Rockland County Man Sentenced For Beer Bottle Redemption Scheme
Attorney General Spitzer and State Department of Environmental Conservation (DEC) Commissioner John P. Cahill today announced the sentencing of a Rockland County man for an illegal scheme where he trucked beer bottles, which had already been redeemed in Massachusetts to New York to redeem them a second time. The defendant, William Mathis, of 1 Flower Lane in Blauvelt, was sentenced by Rockland County Superior Court Justice J. William Kelly to six months in jail and five years probation after pleading guilty to a charge of fourth degree grand larceny.
Investigators from Spitzer’s office and the DEC found that Mathis illegally took millions of previously redeemed beer bottles from Tomra of Massachusetts, L.L.C., a company that collects redeemables for dealers and distributors. Mathis hired drivers to bring tractor trailer loads of the bottles from Tomra to an empty lot in the Bronx where they were off-loaded to smaller trucks, taken to various distributors and redeemed.

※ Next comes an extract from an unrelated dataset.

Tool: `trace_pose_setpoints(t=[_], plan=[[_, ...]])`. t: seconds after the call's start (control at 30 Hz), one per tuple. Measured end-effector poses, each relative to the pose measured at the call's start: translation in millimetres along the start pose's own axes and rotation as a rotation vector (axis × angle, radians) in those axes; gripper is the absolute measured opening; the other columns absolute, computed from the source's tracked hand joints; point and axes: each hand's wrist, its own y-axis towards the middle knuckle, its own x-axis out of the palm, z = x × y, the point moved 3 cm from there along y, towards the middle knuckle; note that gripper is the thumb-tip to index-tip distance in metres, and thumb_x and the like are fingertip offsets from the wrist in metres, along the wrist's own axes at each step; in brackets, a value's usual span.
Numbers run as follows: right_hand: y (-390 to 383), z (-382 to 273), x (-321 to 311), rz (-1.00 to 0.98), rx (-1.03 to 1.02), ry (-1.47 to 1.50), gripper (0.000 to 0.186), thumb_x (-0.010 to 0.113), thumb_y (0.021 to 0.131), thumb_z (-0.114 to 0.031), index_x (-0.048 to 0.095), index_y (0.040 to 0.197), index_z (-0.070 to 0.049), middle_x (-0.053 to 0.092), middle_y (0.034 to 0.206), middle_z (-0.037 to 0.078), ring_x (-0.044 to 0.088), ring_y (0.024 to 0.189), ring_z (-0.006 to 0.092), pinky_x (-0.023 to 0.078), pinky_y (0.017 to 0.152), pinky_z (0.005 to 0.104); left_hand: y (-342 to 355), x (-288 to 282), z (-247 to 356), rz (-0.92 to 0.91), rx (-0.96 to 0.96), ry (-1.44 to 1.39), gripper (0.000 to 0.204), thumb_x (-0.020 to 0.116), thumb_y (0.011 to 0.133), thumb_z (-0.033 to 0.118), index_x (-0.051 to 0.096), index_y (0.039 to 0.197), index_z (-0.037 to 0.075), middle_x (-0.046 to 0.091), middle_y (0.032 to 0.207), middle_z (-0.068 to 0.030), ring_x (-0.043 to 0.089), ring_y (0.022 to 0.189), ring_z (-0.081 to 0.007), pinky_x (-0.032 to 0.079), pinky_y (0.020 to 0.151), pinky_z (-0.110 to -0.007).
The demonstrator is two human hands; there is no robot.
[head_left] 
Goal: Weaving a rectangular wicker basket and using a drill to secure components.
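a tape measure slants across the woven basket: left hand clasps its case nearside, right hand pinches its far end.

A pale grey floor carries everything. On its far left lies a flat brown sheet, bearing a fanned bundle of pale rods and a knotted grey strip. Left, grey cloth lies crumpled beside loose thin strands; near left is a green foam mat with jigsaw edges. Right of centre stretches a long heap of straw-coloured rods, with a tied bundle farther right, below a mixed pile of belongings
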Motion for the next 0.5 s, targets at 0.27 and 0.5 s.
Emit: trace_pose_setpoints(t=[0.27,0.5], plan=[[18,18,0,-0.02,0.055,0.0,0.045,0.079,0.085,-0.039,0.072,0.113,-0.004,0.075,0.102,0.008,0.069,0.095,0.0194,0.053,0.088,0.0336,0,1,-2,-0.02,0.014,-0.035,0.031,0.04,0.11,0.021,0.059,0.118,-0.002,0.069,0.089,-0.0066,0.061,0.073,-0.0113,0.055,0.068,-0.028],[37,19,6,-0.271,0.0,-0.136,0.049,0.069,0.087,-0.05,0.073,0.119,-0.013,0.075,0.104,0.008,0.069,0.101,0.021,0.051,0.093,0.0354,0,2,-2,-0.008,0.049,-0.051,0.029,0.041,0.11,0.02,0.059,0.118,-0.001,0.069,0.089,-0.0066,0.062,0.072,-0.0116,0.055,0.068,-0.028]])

These bottles were ultimately presented for redemption at Oak Beverage, a large beer distributor located in Rockland County.
After Oak complained to the DEC about the scheme, DEC investigators gathered evidence of the fraud by following trucks from Massachusetts to New York. DEC investigators also placed radio tracking devices in cases of empty bottles. The bottles were then redeemed at retail outlets in Massachusetts that were serviced by Tomra and electronically tracked back to New York. Using these methods, investigators confirmed that the bottles diverted from Tomra and brought into New York state by Mathis had already been redeemed in Massachusetts.
"This defendant tried unsuccessfully to exploit the state’s bottle redemption laws for his own benefit," Spitzer said. "We will continue to work with the DEC to uphold the bottle bill law and prosecute those who wrongly try to profit from the law that was intended to encourage recycling and to protect the state’s environment."
"Ths case sends a strong signal to those who would attempt to exploit New York’s environmental laws for their own benefit that this type of behavior will not be tolerated," DEC Commissioner Cahill said. "I commend the Environmental Conservation Officers and investigators who aggressively pursued this case and helped bring this defendant to justice. We will continue to work to promote responsible environmental stewardship and ensure the protection of New York’s natrual resources and environment."
The case was handled by Assistant Attorney General Hugh L. McLean, under the supervision of Criminal Prosecution Bureau Chief Janet Cohn.